Jón: The term “hamferð” is a well-known part of Faroese history and folklore. It refers to the appearance of a person – either dead or in peril of death – as a vision before someone else, often a loved one or an acquaintance. To us, it perfectly links the heaviness, melancholy and mystique of our music with the influence we take from Faroese culture and nature.

Our main influences when starting out were probably the European death/doom bands of the 90’s, and we wanted to try and dress that style in a certain Faroese atmosphere. However, we do not think of particular bands or artists when writing music, but rather take inspiration from concepts and styles such as classical music or progressive rock albums. And of course, in the end, we always attempt to create something that goes beyond influences.



2.   How do you think your career has progressed over time? Is there anything you would change?

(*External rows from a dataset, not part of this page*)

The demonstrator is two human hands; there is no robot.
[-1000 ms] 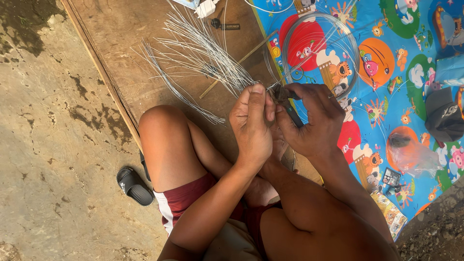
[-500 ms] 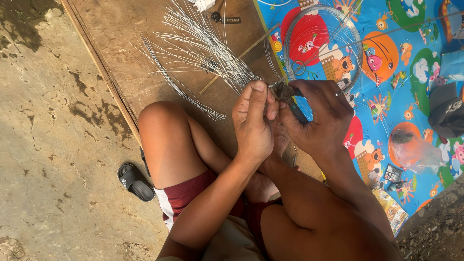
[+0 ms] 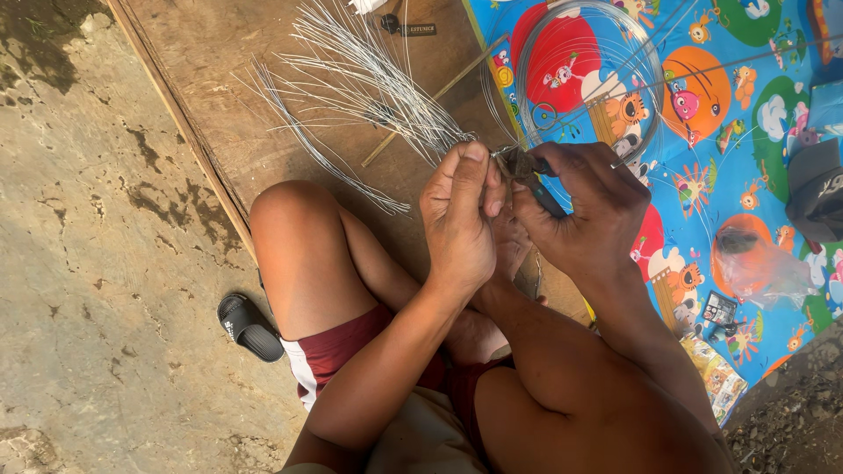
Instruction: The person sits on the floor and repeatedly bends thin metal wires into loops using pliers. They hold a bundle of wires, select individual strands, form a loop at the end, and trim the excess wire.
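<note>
My left hand [image 3: 458, 218] pinches the near ends of a fanned bundle of thin silvery wires [image 3: 351, 79] that spreads away over a wooden board [image 3: 219, 61]. My right hand [image 3: 590, 206] grips dark-handled pliers [image 3: 527, 171], whose jaws meet the wire ends right beside my left thumb. A coil of wire [image 3: 588, 75] loops from the pliers over the mat. Both hands work above my crossed legs.
A bright cartoon-printed mat [image 3: 746, 114] covers the right side. A thin wooden stick [image 3: 430, 96] lies on the board. A black sandal [image 3: 248, 326] rests on the stained concrete floor [image 3: 88, 263] at left. A dark cap [image 3: 817, 189] and small packets sit at right.
The view has shifted slightly. My hands stay together at the wire ends, with the pliers still closed on the wire; little else has moved.
</note>
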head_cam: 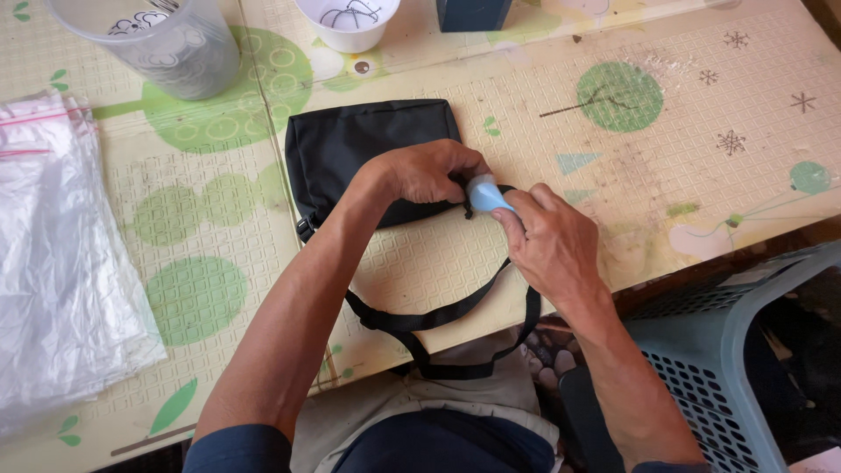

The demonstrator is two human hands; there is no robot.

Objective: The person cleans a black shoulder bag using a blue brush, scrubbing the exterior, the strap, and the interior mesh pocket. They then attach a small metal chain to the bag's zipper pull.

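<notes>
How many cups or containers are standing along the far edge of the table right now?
3: a clear plastic cup at far left, a white cup in the middle, and a dark container right of it, mostly cut off. Others may sit out of frame.

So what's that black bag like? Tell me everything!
The black bag looks like soft fabric, small and rectangular. It lies flat on the patterned table. Its long black strap loops off the table's near edge. The left hand grips its right end, and the right hand presses a small light-blue thing there.
</notes>
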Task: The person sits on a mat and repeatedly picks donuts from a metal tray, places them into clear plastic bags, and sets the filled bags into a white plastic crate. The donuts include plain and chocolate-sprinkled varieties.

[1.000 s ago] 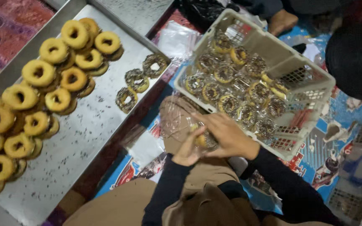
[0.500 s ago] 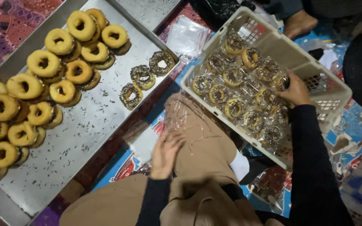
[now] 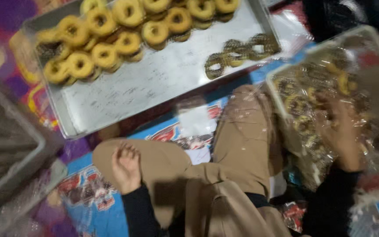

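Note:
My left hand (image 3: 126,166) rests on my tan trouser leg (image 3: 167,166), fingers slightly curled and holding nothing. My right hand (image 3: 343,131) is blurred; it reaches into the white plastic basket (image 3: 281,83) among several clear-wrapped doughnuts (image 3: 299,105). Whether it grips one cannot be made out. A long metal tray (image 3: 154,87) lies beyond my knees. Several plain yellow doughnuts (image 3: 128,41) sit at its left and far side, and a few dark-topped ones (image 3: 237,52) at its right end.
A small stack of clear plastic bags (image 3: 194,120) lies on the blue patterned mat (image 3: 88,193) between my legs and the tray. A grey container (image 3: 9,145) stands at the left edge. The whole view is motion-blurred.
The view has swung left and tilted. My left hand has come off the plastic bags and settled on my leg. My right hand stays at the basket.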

Theodor: We’re pretty happy with how the band’s career has progressed. We started out as a small local band in a remote place, but ever since our inception we have been slowly growing step-by-step, first locally and then internationally. We’ve been lucky to work with some great people, and it feels like our progression has come quite naturally. We have been very careful to not get carried away with the successes we have experienced so far but to keep working at our own tempo, and I think that has been the right decision for us. And yeah, it has lead to us working with Metal Blade for our new album which is obviously very exciting. We have had offers from several different labels earlier in our career, but now it feels like the perfect time to try to take a step up and work with a big label to see where that can take us. So we are very excited to continue to develop, perform live and write the music we want to write and see where that takes us.

3.   Where do you draw inspiration for song writing?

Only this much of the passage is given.